Publicado na Folha de S. Paulo, 22/08/1987
As lições da greve
Desta vez não fiz pesquisa. Simplesmente conversei com muitos operários e suas esposas nos dias que antecederam a greve geral. Não estava interessado em números, mas nas preocupações reais dos trabalhadores. Os depoimentos foram eloqüentes. Não havia a menor propensão para greve. O sentimento mais comum entre as mulheres era o medo do desemprego do marido: "Todo dia pergunto ao meu marido como está a situação lá na fábrica, pois, na televisão e no rádio, só escuto notícia de desemprego". Outras me disseram: "A vida está dura com meu marido trabalhando; imagine se ele perder o emprego. Deus me livre". Foi freqüente ouvir também: "Aqui na redondeza, tem gente procurando emprego há mais de seis meses e nada... Só aparece coisa de salário mínimo e olha lá".
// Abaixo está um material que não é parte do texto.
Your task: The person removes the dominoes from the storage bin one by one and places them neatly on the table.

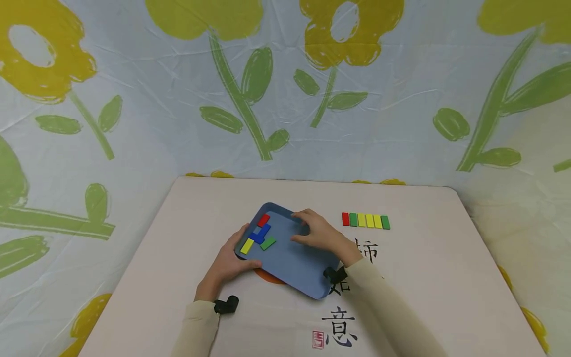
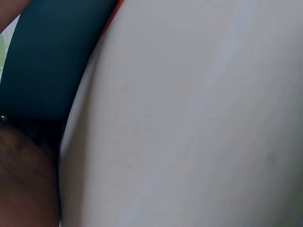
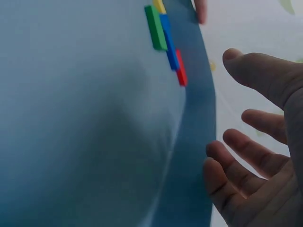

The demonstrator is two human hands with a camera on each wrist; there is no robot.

A apreensão das esposas, por certo, estava impregnada também nos maridos. Apesar de estarmos longe do processo recessivo de 1981-83, o medo do desemprego está no ar. A população sente que arranjar bons empregos não está fácil.
Os depoimentos dos trabalhadores revelaram igual preocupação em manter o emprego e ainda em ganhar o resíduo salarial pendente: "A hora é de cutucar a onça de leve: O que me interessa mesmo é o resíduo, pelo menos em duas parcelas". Outro operário me disse: "Espero que o patrão me quebre o galho este mês: os Cz$250,00 do Sarney ajudaram, mas foi pouco". Foi comum ouvir também: "Greve geral não vai resolver o meu caso. Eu preferia que o Jair Meneguelli me descolasse um aumentozinho aqui na fábrica".
Esses são exemplos de dezenas de depoimentos colhidos nas fábricas de São Paulo. O clima não era de greve. Transformar preocupações tão imediatas em mobilização geral era uma missão impossível. O Joaquinzão e o Meneguelli subestimaram a importância do componente psico-social. Os trabalhadores simplesmente não acreditavam que uma greve geral poderia conseguir o que mais desejavam, ou seja, assegurar o emprego e obter o resíduo. Houve, portanto, profundo erro de avaliação por parte da CUT e CGT.
Por outro lado, seria falso dizer que a greve fracassou porque o povo está feliz com os resultados da atual política econômica. Ao contrário, o povo está amedrontado. Percebe que a qualquer momento os preços podem disparar de novo e que bons empregos estão escassos. Para o trabalhador, mais apavorante do que a repressão do piquete é o fantasma da recessão. Como me disse um operário: "A hora é para se fingir de morto, pois a água está no pescoço e pode subir na cabeça".
O 20 de Agosto, assim, mostrou que greve geral não constitui fórmula eficiente para expressar o descontentamento popular. O 12 de Dezembro de 1986 já havia demonstrado a mesma coisa. Entretanto, isso não quer dizer que o descontentamento não existe. Tampouco significa que o descontentamento jamais será vocalizado. O governo que não se engane a este respeito. Ele que ponha suas barbas de molho – bom dia Andréa Calabi – pois os descontroles do déficit público e as orgias com o dinheiro público poderão jogar este país no caos e, aí sim, quando já não se tem mais nada a perder, um Lula e um Brizola encontrarão eco para, até num domingo, levar duzentas mil pessoas à praça pública. Se a greve fez o governo pensar que a situação econômica está sob controle, ela terá prestado um grande desserviço à nação. A hora não é de comemorações. Ao contrário, é de ação conseqüente. O povo quer saber agora do governo como será administrado o seu descontentamento daqui para frente.